Meyers Primary Care Institute, (a joint endeavor of the University of Massachusetts Medical School, Reliant Medical Group, and Fallon Health), Worcester, Massachusetts, USA.
Department of Population and Quantitative Health Sciences, University of Massachusetts Medical School, Worcester, Massachusetts, USA.
Health Serv Res. 2022 Jun;57(3):579-586. doi: 10.1111/1475-6773.13677. Epub 2021 Jun 1.
To describe the characteristics of high-frequency hospital users (four or more hospitalizations in a year) and the consequences of including or excluding their data from a readmission-based measure.
2015 and 2016 Massachusetts Medicaid data.

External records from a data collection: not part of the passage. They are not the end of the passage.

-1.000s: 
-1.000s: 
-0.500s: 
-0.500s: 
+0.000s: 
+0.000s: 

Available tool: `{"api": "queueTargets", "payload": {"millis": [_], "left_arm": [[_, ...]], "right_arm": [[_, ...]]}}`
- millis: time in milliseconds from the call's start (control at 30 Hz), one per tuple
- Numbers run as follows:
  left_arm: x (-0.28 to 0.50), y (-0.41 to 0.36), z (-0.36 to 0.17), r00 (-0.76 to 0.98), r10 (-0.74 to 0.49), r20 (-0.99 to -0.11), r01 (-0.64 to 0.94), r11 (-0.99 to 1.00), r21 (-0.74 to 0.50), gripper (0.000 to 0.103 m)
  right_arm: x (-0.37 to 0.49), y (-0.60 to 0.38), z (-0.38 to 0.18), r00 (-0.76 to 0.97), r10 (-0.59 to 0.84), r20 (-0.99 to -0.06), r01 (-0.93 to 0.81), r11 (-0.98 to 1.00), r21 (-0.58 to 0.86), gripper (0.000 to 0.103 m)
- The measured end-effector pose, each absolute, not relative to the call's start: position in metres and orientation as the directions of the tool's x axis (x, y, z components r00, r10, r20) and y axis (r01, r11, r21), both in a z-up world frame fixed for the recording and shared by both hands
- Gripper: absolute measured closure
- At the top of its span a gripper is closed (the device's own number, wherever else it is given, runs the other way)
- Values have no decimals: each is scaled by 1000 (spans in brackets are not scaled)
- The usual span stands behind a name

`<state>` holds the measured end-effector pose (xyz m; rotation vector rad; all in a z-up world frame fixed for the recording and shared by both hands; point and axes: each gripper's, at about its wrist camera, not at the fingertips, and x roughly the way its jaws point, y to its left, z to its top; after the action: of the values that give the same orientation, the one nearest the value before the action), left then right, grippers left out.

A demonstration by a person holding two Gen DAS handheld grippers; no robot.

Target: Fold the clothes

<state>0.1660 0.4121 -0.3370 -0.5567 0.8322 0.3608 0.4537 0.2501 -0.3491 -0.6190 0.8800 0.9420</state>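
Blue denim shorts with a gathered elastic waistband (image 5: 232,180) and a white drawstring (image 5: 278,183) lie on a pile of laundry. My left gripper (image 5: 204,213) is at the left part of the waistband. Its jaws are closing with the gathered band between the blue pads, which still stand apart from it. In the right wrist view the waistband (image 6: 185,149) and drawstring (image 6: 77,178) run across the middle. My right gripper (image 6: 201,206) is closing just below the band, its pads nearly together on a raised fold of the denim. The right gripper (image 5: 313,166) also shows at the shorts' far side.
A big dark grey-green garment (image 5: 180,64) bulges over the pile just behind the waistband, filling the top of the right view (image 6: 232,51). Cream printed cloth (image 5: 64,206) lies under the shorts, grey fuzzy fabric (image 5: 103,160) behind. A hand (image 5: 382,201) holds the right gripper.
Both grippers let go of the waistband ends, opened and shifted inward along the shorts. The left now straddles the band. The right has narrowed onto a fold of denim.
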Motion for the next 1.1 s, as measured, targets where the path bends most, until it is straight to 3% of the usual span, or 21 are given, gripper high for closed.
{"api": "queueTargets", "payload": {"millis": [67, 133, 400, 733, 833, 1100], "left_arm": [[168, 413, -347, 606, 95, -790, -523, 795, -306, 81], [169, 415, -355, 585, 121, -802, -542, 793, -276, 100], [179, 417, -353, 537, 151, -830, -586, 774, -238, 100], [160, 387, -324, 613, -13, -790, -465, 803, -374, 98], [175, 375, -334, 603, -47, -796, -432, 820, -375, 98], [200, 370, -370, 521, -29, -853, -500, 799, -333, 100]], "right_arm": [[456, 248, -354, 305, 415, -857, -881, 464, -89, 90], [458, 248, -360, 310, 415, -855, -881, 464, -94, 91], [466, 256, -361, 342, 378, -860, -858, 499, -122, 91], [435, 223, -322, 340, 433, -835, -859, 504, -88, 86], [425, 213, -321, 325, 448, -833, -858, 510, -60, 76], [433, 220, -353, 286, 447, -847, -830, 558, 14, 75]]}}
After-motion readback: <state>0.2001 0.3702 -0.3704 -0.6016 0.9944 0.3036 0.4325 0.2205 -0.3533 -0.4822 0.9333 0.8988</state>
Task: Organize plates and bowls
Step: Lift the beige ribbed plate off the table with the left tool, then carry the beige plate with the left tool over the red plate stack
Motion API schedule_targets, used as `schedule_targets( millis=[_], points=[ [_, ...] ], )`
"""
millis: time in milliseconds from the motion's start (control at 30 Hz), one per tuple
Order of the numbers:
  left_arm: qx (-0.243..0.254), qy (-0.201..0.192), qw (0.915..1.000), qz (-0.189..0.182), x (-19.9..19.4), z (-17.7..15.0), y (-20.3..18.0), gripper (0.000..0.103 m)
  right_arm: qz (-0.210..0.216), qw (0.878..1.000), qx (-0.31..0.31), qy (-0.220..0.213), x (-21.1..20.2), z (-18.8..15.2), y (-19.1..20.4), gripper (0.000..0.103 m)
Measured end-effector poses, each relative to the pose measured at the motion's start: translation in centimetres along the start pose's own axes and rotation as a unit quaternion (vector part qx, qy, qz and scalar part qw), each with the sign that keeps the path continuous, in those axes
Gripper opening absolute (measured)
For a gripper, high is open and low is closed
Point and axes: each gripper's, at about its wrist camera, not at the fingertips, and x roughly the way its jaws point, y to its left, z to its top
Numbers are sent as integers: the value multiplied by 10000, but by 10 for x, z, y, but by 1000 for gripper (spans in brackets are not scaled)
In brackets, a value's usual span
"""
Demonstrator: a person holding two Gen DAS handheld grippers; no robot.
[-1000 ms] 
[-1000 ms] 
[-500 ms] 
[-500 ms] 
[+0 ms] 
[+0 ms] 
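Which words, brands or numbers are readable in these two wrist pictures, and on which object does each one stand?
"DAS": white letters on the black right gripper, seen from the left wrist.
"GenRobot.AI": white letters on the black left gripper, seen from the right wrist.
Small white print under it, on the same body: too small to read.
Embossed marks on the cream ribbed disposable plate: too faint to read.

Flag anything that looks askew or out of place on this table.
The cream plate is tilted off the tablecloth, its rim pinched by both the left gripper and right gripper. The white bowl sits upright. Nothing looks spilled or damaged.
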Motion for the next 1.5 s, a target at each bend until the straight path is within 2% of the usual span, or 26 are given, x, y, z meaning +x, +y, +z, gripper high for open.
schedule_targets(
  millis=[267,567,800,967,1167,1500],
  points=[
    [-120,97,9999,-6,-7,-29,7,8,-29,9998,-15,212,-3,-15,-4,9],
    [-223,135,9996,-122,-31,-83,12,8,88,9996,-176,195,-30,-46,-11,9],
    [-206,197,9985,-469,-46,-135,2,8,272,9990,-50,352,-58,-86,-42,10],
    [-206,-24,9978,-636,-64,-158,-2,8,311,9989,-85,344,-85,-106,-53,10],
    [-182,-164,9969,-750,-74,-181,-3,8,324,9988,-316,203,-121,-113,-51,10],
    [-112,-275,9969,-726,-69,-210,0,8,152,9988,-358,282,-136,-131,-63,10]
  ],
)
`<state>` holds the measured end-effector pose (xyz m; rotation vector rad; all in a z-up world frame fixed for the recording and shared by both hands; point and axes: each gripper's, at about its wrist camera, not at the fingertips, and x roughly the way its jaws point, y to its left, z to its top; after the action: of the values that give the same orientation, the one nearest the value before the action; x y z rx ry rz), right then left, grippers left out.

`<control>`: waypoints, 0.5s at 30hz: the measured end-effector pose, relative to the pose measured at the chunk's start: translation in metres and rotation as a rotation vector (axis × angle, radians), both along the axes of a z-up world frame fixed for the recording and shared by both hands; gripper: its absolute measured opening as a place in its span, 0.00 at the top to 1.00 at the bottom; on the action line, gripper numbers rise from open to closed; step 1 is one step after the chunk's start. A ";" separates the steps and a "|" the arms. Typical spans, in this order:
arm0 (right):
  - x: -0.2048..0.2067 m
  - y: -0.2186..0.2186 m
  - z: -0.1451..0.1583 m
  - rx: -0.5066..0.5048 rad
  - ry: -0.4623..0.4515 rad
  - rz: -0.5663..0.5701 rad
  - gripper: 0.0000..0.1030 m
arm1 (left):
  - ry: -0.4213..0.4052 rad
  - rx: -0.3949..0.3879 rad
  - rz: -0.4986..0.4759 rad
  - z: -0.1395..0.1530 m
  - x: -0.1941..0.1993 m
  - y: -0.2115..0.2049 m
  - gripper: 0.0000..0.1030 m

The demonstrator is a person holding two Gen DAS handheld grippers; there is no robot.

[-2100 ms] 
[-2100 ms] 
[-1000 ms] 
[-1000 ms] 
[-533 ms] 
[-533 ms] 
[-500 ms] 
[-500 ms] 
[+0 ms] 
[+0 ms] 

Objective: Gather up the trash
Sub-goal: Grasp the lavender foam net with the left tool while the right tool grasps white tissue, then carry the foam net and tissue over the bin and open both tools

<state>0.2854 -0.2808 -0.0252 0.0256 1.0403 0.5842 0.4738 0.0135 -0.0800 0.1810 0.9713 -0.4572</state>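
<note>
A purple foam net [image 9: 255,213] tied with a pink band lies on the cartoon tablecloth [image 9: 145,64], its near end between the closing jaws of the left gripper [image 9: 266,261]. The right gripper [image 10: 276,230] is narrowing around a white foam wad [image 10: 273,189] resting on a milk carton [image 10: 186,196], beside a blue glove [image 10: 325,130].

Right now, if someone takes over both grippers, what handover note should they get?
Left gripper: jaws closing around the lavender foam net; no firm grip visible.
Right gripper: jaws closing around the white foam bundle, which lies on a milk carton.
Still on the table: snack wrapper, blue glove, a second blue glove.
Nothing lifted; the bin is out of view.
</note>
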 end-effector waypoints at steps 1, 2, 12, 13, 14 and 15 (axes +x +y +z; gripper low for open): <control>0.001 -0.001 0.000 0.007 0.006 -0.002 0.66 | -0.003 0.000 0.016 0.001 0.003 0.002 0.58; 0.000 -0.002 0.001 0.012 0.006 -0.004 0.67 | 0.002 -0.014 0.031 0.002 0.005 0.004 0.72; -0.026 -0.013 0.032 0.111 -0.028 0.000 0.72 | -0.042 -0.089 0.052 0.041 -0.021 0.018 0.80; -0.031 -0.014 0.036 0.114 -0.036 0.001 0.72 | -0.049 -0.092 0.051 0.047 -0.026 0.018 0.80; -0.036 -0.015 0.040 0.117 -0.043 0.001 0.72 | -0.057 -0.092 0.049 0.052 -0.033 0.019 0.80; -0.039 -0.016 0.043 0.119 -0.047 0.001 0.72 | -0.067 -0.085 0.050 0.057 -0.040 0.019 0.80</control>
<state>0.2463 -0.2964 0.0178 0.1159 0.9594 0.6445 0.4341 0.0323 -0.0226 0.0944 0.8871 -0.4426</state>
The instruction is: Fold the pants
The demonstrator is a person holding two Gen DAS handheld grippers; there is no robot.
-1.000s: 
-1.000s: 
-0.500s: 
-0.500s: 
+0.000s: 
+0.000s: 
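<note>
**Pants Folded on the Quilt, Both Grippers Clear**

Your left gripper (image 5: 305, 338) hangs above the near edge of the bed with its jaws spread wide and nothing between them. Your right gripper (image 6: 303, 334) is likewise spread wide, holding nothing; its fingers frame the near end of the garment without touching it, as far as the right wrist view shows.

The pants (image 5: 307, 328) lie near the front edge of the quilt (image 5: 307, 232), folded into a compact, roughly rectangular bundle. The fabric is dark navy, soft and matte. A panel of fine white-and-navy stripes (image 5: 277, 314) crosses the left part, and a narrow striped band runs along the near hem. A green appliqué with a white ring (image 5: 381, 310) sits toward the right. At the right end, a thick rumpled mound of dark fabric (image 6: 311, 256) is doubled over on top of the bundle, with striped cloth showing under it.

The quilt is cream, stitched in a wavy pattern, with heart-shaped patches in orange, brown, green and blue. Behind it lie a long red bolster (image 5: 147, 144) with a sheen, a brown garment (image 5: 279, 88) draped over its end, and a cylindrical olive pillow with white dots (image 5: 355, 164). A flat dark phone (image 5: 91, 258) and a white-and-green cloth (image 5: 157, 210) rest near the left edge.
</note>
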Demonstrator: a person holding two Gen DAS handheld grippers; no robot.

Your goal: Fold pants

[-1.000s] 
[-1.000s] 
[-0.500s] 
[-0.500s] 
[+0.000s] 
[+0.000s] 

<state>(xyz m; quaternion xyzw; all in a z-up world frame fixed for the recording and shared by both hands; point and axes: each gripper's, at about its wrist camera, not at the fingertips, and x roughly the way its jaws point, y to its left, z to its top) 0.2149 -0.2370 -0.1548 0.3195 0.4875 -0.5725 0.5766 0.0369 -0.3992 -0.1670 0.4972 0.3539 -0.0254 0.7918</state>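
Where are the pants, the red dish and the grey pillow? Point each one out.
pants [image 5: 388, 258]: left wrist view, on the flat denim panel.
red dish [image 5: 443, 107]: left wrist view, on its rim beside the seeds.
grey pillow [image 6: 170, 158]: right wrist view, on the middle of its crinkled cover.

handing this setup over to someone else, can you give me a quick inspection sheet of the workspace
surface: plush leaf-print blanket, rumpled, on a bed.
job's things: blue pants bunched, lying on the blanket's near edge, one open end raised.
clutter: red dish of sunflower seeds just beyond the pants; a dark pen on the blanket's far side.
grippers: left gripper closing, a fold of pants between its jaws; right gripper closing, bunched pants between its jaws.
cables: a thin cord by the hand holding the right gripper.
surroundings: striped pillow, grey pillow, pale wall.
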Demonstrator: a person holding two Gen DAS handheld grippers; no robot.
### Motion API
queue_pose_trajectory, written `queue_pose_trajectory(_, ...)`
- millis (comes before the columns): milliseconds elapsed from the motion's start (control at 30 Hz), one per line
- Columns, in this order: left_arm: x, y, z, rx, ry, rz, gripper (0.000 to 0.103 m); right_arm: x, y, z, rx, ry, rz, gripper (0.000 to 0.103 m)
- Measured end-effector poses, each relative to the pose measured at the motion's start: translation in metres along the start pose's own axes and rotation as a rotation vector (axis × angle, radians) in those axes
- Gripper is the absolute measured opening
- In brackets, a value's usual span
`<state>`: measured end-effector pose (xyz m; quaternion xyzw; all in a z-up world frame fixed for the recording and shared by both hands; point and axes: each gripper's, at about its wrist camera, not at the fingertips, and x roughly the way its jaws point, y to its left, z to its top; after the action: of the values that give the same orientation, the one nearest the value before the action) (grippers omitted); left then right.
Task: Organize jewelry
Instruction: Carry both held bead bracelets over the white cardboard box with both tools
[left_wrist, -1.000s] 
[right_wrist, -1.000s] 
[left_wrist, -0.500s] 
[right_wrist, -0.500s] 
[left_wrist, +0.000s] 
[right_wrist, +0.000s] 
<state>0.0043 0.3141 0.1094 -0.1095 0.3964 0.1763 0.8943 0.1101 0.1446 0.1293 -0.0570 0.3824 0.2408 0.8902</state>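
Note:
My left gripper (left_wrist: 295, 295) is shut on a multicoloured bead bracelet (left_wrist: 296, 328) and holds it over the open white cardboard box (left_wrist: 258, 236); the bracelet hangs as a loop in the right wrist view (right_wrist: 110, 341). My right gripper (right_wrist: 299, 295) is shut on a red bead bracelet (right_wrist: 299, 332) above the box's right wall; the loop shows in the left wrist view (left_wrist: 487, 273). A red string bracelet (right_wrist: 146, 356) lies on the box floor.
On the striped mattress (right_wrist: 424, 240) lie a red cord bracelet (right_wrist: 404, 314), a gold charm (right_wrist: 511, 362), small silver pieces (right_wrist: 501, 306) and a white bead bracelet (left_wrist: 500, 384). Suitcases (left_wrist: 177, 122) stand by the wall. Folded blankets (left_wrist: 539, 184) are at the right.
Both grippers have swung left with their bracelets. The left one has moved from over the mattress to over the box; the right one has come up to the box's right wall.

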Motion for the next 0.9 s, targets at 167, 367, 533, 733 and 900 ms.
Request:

We compare demographics, morbidity burden, and social risk factors for high- and low-frequency hospital users, and membership in 17 accountable care organizations. We evaluate how excluding hospitalizations of high-frequency users from a 30-day readmission measure (with or without risk adjustment) changes its rate and variability and affects performance rankings of accountable care organizations. The outcome is readmission within 30 days; each live discharge from a hospital contributes one observation.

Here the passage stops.